The first meeting of the campaign between Donald Trump and Joe Biden was always going to be a spectacle.
The unorthodox president has branded his rival for the 2020 election “sleepy Joe”, and accused his family of corruption and of trying to crash the economy. Mr Biden, too, has hit back at campaign events and in the media, accusing Mr Trump of being a liar and the worst president in history.
Tuesday night’s meet, however, managed to be both tense and halting.
Mr Trump is used to sparring with reporters and he kicked off Tuesday’s debate by using the same tactic he uses in the White House briefing room: interrupting.
The president was repeatedly admonished by Fox News moderator Chris Wallace, who said to Mr Trump, “Frankly, you’ve been doing more interrupting,” despite agreeing to the format allowing each other to speak for two minutes on a subject.
But Mr Biden also cut in repeatedly – and the two bickered for much of the hour and a half debate, weaving from topic to topic regardless of Wallace’s questioning.
Within 15 minutes, the interruptions and talking over one another at Tuesday’s presidential debate had deteriorated to the point that Mr Biden blurted out: “Will you shut up, man?”
There were no handshakes to start the first presidential debate of the 2020 general election. The traditional nicety was one of several formalities abandoned because of the pandemic.
The 90-minute face-off played out in a makeshift debate hall with a crowd of under 100 people due to coronavirus safety restrictions, in an atrium previously set up for use as a hospital for Covid-19 patients.
At other points, the two candidates dialled down their rhetoric, but then the interruptions would spring up again. When Mr Trump was fielding a question about reports he paid only $750 in federal income taxes in 2016 and 2017, Mr Biden was the one interjecting: “Show us your taxes. Show us your taxes.”
Biden: 'inshallah' we'll see Trump's taxes
The reaction from the mask-wearing crowd was inaudible on television as Mr Trump frequently talked over Mr Biden. There was no discernible response when the former vice president called the sitting president a “clown” and frustratedly told him to “keep yapping.”
Mr Trump also hit back at his rival. “There’s nothing smart about you,” he said of Mr Biden. “Forty-seven years you’ve done nothing.”
While Mr Trump played into his reputation for bullying, it may have been effective at breaking up the worst of Mr Biden’s attacks – simply by talking over them.

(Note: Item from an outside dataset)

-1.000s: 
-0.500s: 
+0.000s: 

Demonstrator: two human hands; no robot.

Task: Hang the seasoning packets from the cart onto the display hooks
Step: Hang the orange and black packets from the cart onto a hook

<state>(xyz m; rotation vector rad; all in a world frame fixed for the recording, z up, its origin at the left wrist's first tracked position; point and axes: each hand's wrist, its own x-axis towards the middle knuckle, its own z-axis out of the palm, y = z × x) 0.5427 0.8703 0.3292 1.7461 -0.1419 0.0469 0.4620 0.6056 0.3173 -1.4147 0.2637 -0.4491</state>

Mr Trump wanted the election to be about anything other than the coronavirus, but he couldn’t outrun reality on the debate stage.
“It is what it is because you are who you are,” Mr Biden told the president, referring to Mr Trump’s months of downplaying Covid-19 while he said privately that he understood how deadly it is.
But Mr Trump didn't take it quietly. He proceeded to blitz Mr Biden with a mix of self-defence and counteroffensives. 200,000 dead? Mr Biden's death toll would have been "millions," Mr Trump said. A rocky economy? Mr Biden would've been worse. Mr Biden wouldn't have manufactured enough masks or ventilators.
The kicker: "There will be a vaccine very soon."
Mr Biden fell back on his bottom line: “A lot of people died, and a lot more are going to unless he gets a lot smarter.”
On race, swiftly becoming one of the most divisive issues in America with mass Black Lives Matter protests in cities across the country, the pair showed their stark difference.
Mr Trump said Mr Biden was the politician who helped put millions of black Americans in prison with the 1994 crime law. Mr Biden called Mr Trump “the racist” in the Oval Office.
Mr Biden didn’t capitalise when Mr Trump refused to condemn armed militias and insisted, against the guidance of his own FBI director: “This is not a right-wing problem. This is a left-wing problem.”
“Proud Boys, stand back and stand by,” Mr Trump said when pressed on the far-right group. “But I’ll tell you what, somebody’s got to do something about Antifa and the left.”
Mr Trump defended his decision to nominate Amy Coney Barrett to the Supreme Court just weeks before Election Day, saying “elections have consequences.”
Mr Biden said he was “not opposed to the justice,” but said the “American people have a right to have a say in who the Supreme Court nominee is.”
But rather than litigate Republicans’ 2016 blocking of Merrick Garland to the high court, Mr Biden quickly pivoted to the issues that will potentially come before the court: healthcare and abortion. It’s an effort by the Democrat to refocus the all-but-certain confirmation fight for Mr Trump’s third justice to the Supreme Court into an assault on Mr Trump and his record.
As expected, Trump found a way to bring up Hunter Biden, the former vice president’s son, and recycle allegations about the younger Biden’s international business practices. Biden called Trump’s litany “discredited” and fired back: “I mean, his family we can talk about all night.”
But Biden sidestepped any of the specifics of Trump’s international business dealings and instead turned straight to the camera. “This is not about my family or his family,” Biden said as Trump tried to talk over him. “This is about your family.”